Managing clinical work to achieve the best possible quality of care requires systems to be established and information to be shared. Policy is a mechanism through which these ends can be realised, and while often defined in a formal sense as a blueprint of intentions, health policy can also be described informally as the ‘courses of action that affect that set of institutions, organisations, services and funding arrangements’ in the healthcare system (Palmer & Short 2000:2).
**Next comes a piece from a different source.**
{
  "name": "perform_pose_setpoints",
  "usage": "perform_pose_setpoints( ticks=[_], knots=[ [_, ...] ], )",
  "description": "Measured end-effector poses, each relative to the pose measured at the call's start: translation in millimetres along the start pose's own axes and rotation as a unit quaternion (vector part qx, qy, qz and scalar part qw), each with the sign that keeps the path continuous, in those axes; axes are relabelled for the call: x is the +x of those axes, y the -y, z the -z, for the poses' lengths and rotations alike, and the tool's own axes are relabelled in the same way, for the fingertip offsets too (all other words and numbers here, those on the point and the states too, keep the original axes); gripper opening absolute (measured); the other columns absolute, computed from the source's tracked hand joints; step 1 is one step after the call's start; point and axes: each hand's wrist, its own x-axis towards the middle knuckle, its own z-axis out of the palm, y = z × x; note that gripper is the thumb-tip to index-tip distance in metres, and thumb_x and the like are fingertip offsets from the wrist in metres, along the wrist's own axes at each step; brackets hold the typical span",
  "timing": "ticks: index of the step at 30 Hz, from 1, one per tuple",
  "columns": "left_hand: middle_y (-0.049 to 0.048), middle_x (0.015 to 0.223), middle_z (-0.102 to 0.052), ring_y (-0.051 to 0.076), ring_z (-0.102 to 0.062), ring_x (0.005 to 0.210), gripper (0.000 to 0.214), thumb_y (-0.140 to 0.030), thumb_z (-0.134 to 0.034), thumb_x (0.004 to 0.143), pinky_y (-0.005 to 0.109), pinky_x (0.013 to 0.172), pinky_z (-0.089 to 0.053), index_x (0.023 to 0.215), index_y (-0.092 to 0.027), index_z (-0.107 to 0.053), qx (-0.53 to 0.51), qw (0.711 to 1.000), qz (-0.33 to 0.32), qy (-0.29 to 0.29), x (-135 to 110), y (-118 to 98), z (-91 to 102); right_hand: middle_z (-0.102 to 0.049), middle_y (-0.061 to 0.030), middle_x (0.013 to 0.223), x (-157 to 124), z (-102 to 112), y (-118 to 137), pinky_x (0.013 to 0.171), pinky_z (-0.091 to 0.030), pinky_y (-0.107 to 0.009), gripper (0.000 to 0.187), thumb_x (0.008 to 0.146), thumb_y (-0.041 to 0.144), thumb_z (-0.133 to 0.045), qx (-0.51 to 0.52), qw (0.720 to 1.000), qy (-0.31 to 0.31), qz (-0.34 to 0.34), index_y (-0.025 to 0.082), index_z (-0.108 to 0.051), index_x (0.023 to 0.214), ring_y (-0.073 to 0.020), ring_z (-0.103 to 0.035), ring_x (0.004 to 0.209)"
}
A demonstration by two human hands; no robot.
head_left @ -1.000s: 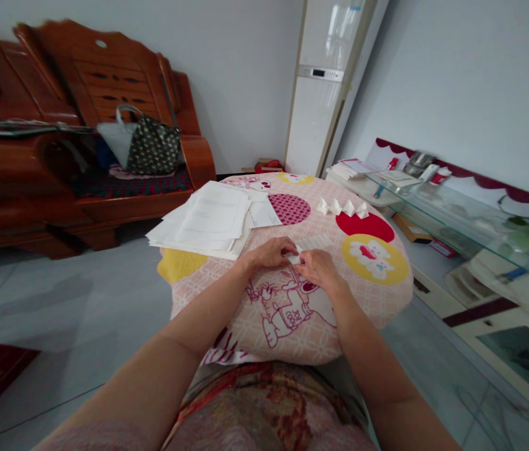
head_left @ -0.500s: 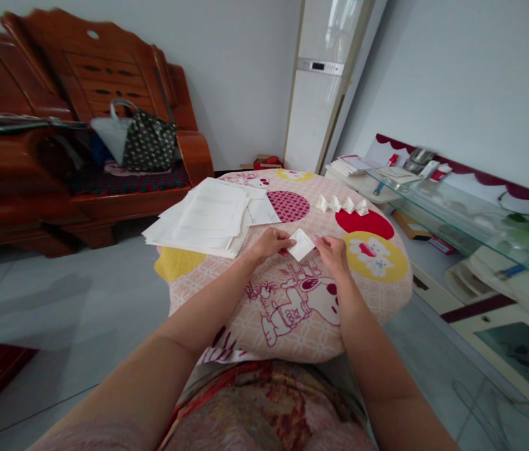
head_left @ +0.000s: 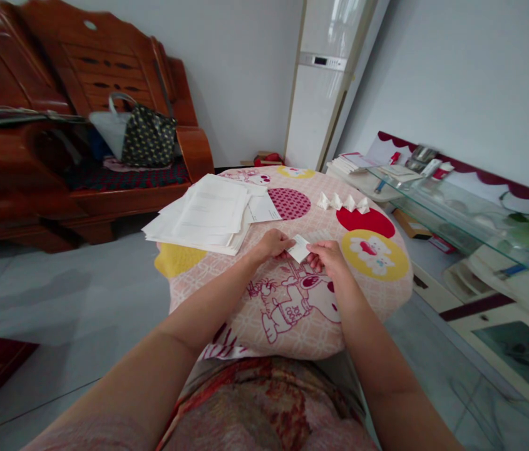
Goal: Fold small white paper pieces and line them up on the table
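Observation:
A small square of folded white paper (head_left: 298, 248) is held between my two hands, over the middle of the cloth-covered table (head_left: 226, 294). My left hand (head_left: 273, 244) pinches its left corner with thumb and fingers. On the opposite side, my right hand (head_left: 326, 255) grips the right edge, thumb on top and fingers curled below. Beyond the right hand, several small folded paper pieces (head_left: 343, 202) stand in a row beside a red circle of the cloth. Left of my hands lies a loose stack of white paper sheets (head_left: 210, 213).
A wooden sofa (head_left: 104, 69) with a dark patterned bag (head_left: 149, 139) on it is at the left. Along the right wall runs a glass-topped cabinet (head_left: 471, 213) carrying papers and small items. A tall white air conditioner (head_left: 313, 94) stands behind the table.
My right hand has shifted slightly left and down along the folded paper, with its thumb now farther over the edge. My left hand keeps its pinch. The view has tilted slightly.

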Motion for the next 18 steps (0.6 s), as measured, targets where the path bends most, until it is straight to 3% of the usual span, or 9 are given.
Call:
perform_pose_setpoints(
  ticks=[4, 8, 11, 14, 18],
  knots=[
    [0.0015, 0.051, -0.059, 0.011, -0.05, 0.047, 0.04, -0.034, -0.059, 0.091, 0.025, 0.052, -0.036, 0.057, -0.014, -0.065, 0.134, 0.991, -0.013, -0.028, -0.4, -1.6, 2.0, -0.062, -0.0021, 0.051, 5.7, -2.8, -4.0, 0.04, -0.034, -0.021, 0.03, 0.087, 0.028, -0.061, -0.196, 0.979, -0.046, 0.046, 0.017, -0.061, 0.059, -0.0104, -0.05, 0.04],
    [0.0046, 0.065, -0.066, 0.017, -0.059, 0.064, 0.027, -0.036, -0.066, 0.085, 0.027, 0.062, -0.041, 0.071, -0.015, -0.072, 0.277, 0.956, -0.043, -0.083, 3.2, 2.0, 0.5, -0.074, -0.0081, 0.074, 5.9, -3.5, -2.5, 0.065, -0.047, -0.026, 0.017, 0.084, 0.028, -0.069, -0.421, 0.896, -0.099, 0.101, 0.017, -0.073, 0.072, -0.0184, -0.067, 0.071],
    [0.006, 0.087, -0.072, 0.019, -0.062, 0.08, 0.018, -0.026, -0.072, 0.078, 0.027, 0.072, -0.045, 0.092, -0.015, -0.074, 0.291, 0.943, -0.119, -0.105, 5.2, 6.5, -1.2, -0.077, -0.0096, 0.089, 2.6, -3.8, -1.7, 0.075, -0.048, -0.029, 0.01, 0.082, 0.025, -0.072, -0.481, 0.856, -0.124, 0.145, 0.018, -0.077, 0.088, -0.0214, -0.068, 0.084],
    [0.0055, 0.091, -0.071, 0.017, -0.062, 0.081, 0.024, -0.012, -0.067, 0.075, 0.026, 0.075, -0.047, 0.098, -0.014, -0.072, 0.249, 0.944, -0.209, -0.056, 5.0, 10.3, -1.1, -0.075, -0.0107, 0.096, 0.1, -4.4, -3.3, 0.077, -0.047, -0.03, 0.016, 0.081, 0.013, -0.068, -0.502, 0.824, -0.106, 0.24, 0.018, -0.076, 0.094, -0.0219, -0.066, 0.088],
    [0.0034, 0.083, -0.071, 0.015, -0.061, 0.074, 0.024, -0.005, -0.058, 0.075, 0.025, 0.072, -0.046, 0.091, -0.014, -0.074, 0.194, 0.946, -0.261, 0.019, 5.6, 15.0, 1.3, -0.071, -0.0114, 0.09, -0.1, -2.0, -5.4, 0.077, -0.046, -0.03, 0.026, 0.078, -0.001, -0.055, -0.501, 0.808, -0.01, 0.309, 0.014, -0.076, 0.082, -0.0214, -0.063, 0.085]
  ],
)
Recent policy in Australia has been directed to health system reform, but ‘good policy intentions’ are often hampered by complex funding and governance arrangements, specifically, in the case of Australia, by the politics of federalism where both state and federal levels of government share responsibility for health services. The duplication and division that shared responsibility brings impedes reform (Willis et al 2005), and the funding provided by the Commonwealth to state public hospitals via the Australian Healthcare Agreements (negotiated between both levels of government) provides the Commonwealth with opportunities to influence the shape and direction of reform. There is no easy ‘solution’ to the federal–state issue, although redesign efforts are occurring at multiple levels in the system to better link funding models with incentives for improved outcomes (Swerissen & Duckett 2002). The difficulty remains in determining which outcomes are chosen, how they are measured and the incentives and sanctions offered.